Torturé par la jalousie, Lewis écrit un fort médiocre scénario en imaginant l’infidélité d’une épouse mal dans sa peau. Mais au fur et à mesure qu’il pousse les situations réelles "pour voir" (à la fois les réactions de sa femme et la suite possible de son scénario), la fiction devient réalité et Elizabeth s’enfuit effectivement avec Thomas.
Si ce jeu avec le feu est bien servi par le savoir-faire de Losey et l’humour intelligent des dialogues, la situation s’inscrit néanmoins, sans beaucoup d’originalité, dans le triangle traditionnel et reflété à l’infini par les célèbres jeux de miroirs si chers à l’auteur.

Surtout le fait qu’Elizabeth ne choisisse pas son amant et se laisse pousser par son mari dans les bras d’un aventurier (que Helmut Berger interprète sans nuance, comme dans Violence et passion de Visconti), affaiblit considérablement la force du personnage féminin, et confère même à l’ensemble du film une désagréable teinte de misogynie.


 


 

Il est vrai que l’ironie qu’exerce Losey sur son propre compte emporte l’adhésion.
Alors que Lewis introduit sans illusion quelques éléments de thriller destinés à relever la sauce de son insipide histoire de mari, de femme et d’amant, Losey lance lui-même - sans plus de conviction - un trafiquant de drogue d’opérette à la poursuite de Thomas pour dénouer sans surprise son intrigue sentimentale.

Tant que l’auteur conservera une telle lucidité, aucun de ses films ne pourra être vraiment dépourvu d’intérêt.

René Prédal
Jeune Cinéma n°88, juillet-août 1975

Une Anglaise romantique (The Romantic Englishwoman).
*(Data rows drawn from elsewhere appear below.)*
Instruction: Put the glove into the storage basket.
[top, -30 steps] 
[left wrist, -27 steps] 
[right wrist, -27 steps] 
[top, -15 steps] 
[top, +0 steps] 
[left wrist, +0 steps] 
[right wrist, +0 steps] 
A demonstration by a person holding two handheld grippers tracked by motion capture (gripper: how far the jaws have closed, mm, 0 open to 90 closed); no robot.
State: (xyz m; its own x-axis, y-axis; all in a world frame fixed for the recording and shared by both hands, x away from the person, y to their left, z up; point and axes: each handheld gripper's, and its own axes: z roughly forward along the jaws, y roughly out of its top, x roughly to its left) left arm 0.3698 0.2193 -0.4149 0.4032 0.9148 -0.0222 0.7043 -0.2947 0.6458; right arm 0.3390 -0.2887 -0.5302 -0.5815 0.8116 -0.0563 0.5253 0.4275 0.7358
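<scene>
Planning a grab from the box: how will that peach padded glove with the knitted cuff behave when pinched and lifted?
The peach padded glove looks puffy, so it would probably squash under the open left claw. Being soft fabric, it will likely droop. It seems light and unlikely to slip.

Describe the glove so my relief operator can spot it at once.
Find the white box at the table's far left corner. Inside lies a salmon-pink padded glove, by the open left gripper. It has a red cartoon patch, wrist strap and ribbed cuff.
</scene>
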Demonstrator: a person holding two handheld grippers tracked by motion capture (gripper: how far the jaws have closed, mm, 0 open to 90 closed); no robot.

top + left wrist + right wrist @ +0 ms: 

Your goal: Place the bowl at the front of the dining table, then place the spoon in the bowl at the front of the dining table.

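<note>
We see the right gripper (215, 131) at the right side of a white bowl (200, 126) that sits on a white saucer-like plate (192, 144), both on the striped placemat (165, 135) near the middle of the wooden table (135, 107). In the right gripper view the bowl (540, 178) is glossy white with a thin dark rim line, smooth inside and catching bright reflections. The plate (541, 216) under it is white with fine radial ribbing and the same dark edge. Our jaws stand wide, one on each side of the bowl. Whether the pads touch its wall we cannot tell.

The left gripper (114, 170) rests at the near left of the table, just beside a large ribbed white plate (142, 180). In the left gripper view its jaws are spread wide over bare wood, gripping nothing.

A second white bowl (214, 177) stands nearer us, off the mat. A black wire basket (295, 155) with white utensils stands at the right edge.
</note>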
Réal : Joseph Losey ; sc : Tom Stoppard, Thomas Wiseman d’après son roman ; ph : Gerry Fisher ; mu : Richard Hartley ; mont : Reginald Beck. Int. Glenda Jackson, Michael Caine, Helmut Berger, Marcus Richardson, Kate Nelligan, Reinhard Kolldehof, Michael Lonsdale, Béatrice Romand, Anna Steele, Nathalie Delon, Doris Nolan (Grande-Bretagne-France, 1975, 116 mn).